The ones that didn't disappear
On the flip side, some technology companies have successfully ridden out change – even over a century, in the case of IBM. Most of these have passed through at least one moment where they've barely hung on, before their fortunes improved.
Amongst those are companies we recognise as some of the biggest tech payers today – IBM, of course, which re-engineered itself successfully more than once, and, notably at the moment, Apple, which spent much of the 1990s on what observers always called the Apple Death Watch, so imminent seemed its demise.
What enabled IBM to march on, but not Burroughs? And Apple to thrive, but not Radio Shack or Sun? Inspired and steely leadership, of course, but also a mix of luck, a performing workforce and a willingness to terminate projects or entire company divisions if the future for them looks bleak. Overall: an ability to rethink the company and send it off in new directions, at speed.

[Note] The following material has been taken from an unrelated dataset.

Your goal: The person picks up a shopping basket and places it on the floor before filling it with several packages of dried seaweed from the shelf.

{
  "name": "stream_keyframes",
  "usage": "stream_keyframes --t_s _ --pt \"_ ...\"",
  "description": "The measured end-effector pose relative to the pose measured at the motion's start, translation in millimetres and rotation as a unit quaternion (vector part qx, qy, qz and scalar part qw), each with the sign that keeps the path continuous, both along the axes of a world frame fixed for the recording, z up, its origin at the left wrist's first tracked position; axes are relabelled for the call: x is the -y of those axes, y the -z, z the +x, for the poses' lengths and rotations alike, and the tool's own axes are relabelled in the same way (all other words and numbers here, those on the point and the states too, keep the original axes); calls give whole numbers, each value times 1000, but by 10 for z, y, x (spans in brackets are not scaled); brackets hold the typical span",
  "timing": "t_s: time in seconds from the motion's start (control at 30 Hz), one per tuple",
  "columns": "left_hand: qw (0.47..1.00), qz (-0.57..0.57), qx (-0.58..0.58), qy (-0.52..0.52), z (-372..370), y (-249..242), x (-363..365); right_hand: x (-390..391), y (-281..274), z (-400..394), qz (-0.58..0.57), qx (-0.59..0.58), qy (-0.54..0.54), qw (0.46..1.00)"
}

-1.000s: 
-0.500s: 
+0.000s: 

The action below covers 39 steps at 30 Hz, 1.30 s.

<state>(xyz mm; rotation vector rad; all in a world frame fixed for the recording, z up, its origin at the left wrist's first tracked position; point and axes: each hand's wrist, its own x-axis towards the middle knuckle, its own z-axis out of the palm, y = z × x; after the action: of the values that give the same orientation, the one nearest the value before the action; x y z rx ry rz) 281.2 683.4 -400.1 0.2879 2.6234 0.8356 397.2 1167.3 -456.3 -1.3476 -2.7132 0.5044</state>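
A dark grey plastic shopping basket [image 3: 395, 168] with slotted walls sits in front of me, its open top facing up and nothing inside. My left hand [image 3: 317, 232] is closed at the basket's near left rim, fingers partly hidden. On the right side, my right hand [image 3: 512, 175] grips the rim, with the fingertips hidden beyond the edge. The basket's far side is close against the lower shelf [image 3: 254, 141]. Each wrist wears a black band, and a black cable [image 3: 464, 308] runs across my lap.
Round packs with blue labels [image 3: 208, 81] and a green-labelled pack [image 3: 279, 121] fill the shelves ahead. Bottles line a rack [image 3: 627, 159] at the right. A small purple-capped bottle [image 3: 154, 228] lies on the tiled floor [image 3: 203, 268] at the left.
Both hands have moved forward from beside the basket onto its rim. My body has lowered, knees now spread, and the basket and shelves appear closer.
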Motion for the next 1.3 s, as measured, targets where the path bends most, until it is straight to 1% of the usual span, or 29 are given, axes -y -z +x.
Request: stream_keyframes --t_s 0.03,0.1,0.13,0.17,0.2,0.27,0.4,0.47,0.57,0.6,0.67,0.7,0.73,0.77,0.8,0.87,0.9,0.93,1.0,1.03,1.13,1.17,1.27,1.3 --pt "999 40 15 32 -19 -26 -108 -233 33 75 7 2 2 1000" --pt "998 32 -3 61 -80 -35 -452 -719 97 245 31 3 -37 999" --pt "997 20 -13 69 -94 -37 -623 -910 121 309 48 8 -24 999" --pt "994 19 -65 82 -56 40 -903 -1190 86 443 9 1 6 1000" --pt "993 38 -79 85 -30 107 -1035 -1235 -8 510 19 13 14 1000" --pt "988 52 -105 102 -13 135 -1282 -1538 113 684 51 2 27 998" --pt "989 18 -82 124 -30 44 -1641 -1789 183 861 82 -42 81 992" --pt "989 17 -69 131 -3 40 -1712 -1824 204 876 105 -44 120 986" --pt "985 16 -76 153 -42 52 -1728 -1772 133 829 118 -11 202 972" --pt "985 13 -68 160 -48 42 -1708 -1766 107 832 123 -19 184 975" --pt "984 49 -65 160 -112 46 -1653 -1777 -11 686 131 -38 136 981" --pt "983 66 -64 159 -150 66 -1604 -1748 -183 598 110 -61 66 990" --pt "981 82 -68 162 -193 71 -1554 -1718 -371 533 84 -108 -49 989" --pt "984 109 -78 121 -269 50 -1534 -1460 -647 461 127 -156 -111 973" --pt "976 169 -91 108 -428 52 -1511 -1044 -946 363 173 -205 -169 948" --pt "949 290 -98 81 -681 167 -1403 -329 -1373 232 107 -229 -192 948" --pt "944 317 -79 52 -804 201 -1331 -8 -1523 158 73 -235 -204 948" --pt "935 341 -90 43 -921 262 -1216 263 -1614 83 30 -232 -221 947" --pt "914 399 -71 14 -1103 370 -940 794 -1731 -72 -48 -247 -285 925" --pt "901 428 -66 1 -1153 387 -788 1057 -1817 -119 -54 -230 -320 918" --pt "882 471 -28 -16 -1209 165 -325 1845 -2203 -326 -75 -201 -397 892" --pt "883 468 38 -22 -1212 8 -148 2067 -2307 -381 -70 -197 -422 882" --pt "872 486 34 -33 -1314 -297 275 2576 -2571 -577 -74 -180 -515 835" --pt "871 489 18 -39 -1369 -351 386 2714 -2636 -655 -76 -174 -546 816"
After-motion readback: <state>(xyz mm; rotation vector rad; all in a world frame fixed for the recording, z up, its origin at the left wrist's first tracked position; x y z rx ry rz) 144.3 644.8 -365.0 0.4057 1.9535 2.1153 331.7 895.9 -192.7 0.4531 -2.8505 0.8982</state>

As a new wave of technology approaches – a move away from personal computing to internet-based activity and net-connected devices, wearable computing, sensors, robotics, and biotech – which of today’s big names will survive?
Dominating companies with strong roots in the wave that is ending, such as Microsoft, Dell and HP, may be vulnerable. Predictions for Facebook and Twitter vary widely. Google, with interests dispersed across many sectors, seems a good bet to roll over into the next wave despite ongoing challenges to its original business models in search and advertising.
And Apple and IBM? Given their form so far, they may well be the source of tomorrow’s home robots, net-enabled apparel, or systems for managing DNA replication. It’s all to play for.